(Task goal) From the entries below, tally how many lines contain "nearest" and report only that figure.

================

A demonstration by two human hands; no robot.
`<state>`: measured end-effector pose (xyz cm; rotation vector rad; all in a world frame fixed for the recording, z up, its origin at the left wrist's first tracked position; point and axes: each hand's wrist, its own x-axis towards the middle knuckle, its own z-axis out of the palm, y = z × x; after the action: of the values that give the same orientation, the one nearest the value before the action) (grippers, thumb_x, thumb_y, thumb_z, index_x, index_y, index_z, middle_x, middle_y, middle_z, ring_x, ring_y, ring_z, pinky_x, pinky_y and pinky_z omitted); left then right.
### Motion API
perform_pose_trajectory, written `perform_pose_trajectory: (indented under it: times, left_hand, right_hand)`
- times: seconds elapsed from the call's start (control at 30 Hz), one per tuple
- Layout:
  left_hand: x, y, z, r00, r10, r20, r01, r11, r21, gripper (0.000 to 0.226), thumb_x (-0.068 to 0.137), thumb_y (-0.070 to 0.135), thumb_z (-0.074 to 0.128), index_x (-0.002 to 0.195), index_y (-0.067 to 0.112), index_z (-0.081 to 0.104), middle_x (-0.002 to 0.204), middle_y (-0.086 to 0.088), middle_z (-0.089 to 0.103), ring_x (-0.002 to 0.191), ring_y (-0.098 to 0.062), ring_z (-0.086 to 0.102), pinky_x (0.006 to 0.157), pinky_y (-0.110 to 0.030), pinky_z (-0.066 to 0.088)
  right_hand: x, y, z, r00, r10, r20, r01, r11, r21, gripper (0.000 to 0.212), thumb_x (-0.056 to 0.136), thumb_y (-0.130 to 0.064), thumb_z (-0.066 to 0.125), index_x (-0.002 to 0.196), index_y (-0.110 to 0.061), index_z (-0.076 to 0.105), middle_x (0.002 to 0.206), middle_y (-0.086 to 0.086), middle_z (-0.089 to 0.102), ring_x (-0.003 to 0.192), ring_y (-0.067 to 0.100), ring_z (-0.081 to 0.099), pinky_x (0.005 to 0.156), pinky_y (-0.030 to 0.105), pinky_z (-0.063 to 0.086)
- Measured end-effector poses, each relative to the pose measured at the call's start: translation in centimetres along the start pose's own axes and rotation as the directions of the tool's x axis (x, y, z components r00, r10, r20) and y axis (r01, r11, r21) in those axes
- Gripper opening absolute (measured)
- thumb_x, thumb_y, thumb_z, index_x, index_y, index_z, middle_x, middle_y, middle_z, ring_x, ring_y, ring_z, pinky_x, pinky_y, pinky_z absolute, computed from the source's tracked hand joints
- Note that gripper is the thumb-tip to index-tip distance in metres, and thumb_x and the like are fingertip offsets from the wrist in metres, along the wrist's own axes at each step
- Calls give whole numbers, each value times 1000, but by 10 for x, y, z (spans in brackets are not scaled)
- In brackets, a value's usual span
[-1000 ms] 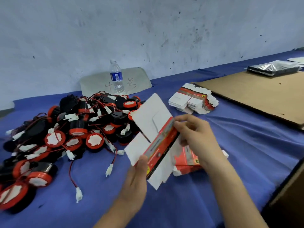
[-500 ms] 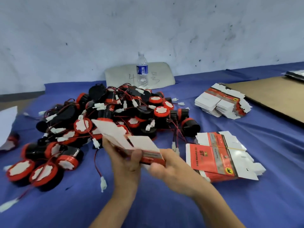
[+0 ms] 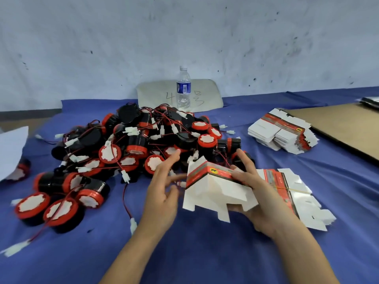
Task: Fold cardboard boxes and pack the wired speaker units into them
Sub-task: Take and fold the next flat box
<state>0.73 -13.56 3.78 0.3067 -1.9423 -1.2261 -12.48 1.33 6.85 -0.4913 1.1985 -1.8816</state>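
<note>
— What takes up most of the view?
— The blue cloth point(image 3: 205, 255) over the table. At the right is a brown cardboard sheet point(image 3: 344, 128), cut off by the frame edge.
— And the speaker units point(image 3: 131, 144)?
— A black-and-red heap with tangled wires, left of centre. The ones underneath are buried, so they can't be counted. One more at the far left is half hidden under a white sheet point(image 3: 10, 148).
— The boxes?
— One stack of flat boxes point(image 3: 283, 134) lies near the cardboard sheet. A second flat stack point(image 3: 307, 203) is partly covered by the right wrist.
— The one being folded?
— The half-opened box point(image 3: 215, 181) is held above the cloth, just in front of the heap. The right hand point(image 3: 264, 201) grasps it, fingers over the top and thumb at the lower flap. The left hand point(image 3: 164, 189) is beside its left edge, fingers spread and holding nothing. They are blurred, so I cannot tell whether they touch it.
— Anything smaller?
— A water bottle point(image 3: 184, 89) stands upright by the wall.
</note>
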Motion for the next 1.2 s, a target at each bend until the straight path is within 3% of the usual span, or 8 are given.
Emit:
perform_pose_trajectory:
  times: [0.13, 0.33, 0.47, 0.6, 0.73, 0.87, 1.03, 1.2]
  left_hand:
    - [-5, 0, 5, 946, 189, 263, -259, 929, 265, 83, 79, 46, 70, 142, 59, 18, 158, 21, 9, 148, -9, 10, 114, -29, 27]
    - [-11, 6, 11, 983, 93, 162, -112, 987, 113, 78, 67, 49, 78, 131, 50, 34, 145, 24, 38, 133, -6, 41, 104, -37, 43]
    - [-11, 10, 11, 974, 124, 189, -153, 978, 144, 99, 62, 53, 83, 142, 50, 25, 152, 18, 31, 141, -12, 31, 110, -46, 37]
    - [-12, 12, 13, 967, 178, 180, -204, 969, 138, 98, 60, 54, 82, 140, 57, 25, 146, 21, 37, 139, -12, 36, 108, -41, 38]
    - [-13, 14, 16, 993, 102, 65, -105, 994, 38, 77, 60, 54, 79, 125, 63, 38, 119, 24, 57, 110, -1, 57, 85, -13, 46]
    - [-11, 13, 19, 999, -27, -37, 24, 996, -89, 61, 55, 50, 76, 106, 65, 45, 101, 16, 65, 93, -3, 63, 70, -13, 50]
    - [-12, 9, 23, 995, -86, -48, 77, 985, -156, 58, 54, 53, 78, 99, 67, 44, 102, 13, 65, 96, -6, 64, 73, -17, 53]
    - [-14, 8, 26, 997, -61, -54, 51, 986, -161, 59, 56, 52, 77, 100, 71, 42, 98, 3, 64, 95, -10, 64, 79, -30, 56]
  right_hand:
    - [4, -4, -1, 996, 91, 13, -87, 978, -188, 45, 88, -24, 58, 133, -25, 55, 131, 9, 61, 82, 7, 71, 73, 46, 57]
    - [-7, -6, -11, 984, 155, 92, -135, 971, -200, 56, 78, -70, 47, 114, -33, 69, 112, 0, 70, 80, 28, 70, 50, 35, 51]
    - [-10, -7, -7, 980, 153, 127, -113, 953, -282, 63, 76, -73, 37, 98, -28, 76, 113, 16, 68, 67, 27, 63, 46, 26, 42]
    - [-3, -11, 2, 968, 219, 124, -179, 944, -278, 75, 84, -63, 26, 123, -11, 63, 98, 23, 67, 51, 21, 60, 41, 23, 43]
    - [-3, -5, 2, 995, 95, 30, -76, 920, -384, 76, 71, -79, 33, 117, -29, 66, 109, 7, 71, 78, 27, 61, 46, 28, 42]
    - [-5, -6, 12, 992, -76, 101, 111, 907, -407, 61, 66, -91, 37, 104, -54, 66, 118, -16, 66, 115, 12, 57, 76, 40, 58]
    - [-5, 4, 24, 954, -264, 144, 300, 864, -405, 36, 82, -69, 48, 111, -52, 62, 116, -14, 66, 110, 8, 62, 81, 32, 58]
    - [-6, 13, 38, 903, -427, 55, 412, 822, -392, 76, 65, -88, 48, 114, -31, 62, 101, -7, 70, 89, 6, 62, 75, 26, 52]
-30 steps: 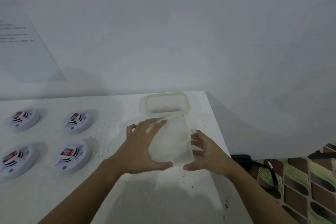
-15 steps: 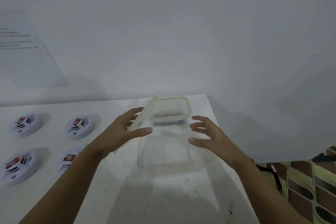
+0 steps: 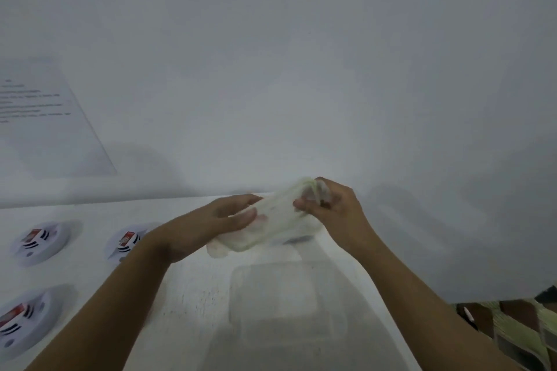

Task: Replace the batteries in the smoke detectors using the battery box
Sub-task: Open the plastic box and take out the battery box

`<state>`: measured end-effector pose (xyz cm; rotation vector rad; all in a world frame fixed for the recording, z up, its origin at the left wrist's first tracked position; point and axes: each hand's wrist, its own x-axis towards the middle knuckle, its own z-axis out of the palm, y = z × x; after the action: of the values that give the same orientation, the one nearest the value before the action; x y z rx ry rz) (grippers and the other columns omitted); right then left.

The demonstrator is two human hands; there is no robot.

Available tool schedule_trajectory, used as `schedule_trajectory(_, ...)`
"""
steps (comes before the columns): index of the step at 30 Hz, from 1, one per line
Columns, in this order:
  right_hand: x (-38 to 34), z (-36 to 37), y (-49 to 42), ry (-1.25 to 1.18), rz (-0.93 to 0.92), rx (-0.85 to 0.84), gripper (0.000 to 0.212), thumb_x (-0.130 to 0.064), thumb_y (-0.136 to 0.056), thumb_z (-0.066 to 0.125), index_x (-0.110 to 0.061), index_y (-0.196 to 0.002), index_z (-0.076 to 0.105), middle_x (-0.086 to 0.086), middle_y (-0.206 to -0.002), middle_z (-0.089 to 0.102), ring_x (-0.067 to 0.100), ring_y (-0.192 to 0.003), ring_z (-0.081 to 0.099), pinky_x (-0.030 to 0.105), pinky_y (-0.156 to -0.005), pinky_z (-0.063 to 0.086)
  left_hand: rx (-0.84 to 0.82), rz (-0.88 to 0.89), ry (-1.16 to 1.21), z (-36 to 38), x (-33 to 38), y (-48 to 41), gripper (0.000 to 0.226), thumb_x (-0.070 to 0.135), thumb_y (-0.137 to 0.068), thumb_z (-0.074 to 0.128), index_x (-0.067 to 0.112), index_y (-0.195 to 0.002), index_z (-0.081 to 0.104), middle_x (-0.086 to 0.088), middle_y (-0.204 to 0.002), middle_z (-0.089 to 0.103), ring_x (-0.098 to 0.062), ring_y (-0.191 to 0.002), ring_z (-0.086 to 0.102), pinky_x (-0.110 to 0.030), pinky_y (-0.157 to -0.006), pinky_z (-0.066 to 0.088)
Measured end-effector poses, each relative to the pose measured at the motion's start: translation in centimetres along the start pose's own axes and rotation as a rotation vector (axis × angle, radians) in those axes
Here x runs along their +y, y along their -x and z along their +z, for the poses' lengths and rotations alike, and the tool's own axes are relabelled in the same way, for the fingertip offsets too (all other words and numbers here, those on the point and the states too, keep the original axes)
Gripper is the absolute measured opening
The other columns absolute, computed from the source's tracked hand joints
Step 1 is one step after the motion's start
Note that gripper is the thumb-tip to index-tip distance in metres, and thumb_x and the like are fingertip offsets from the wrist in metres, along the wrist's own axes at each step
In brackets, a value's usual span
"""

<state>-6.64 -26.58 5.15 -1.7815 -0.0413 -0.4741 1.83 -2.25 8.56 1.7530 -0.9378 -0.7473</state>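
Observation:
A translucent, green-rimmed battery box lid (image 3: 280, 214) is tilted in the air above the table's far right corner, blurred by motion. My left hand (image 3: 223, 223) grips its lower left end. Its upper right end is pinched by my right hand (image 3: 334, 208). Beneath the lid a dark strip of the battery box (image 3: 297, 239) shows; the rest is hidden. Three white round smoke detectors with red labels lie at the left: one far left (image 3: 40, 242), one beside my left wrist (image 3: 125, 242), one at the near left (image 3: 21, 322).
A clear, empty plastic tub (image 3: 286, 301) sits on the white table (image 3: 193, 304) in front of the box. A white wall rises directly behind the table, with a printed sheet (image 3: 39, 117) on it. The table's right edge drops to a patterned floor (image 3: 518, 331).
The clear tub was set down on the table. Both hands then moved forward to the green-rimmed box and lifted its lid, which is now raised and tilted. The view shifted upward.

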Motion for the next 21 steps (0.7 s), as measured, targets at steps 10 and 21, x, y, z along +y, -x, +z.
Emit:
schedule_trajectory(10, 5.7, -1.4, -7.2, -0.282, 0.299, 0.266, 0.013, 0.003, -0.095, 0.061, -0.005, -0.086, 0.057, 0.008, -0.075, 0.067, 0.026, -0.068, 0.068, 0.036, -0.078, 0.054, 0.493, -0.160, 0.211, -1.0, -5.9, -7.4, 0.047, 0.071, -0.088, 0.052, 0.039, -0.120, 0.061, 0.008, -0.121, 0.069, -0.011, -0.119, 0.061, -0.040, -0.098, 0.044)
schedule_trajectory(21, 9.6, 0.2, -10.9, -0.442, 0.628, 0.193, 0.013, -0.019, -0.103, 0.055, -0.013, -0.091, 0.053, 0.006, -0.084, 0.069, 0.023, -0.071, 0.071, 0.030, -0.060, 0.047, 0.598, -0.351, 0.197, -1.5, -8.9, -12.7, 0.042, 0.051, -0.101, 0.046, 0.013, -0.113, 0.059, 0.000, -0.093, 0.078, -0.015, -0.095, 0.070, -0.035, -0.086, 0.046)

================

(Solution to this exercise) 2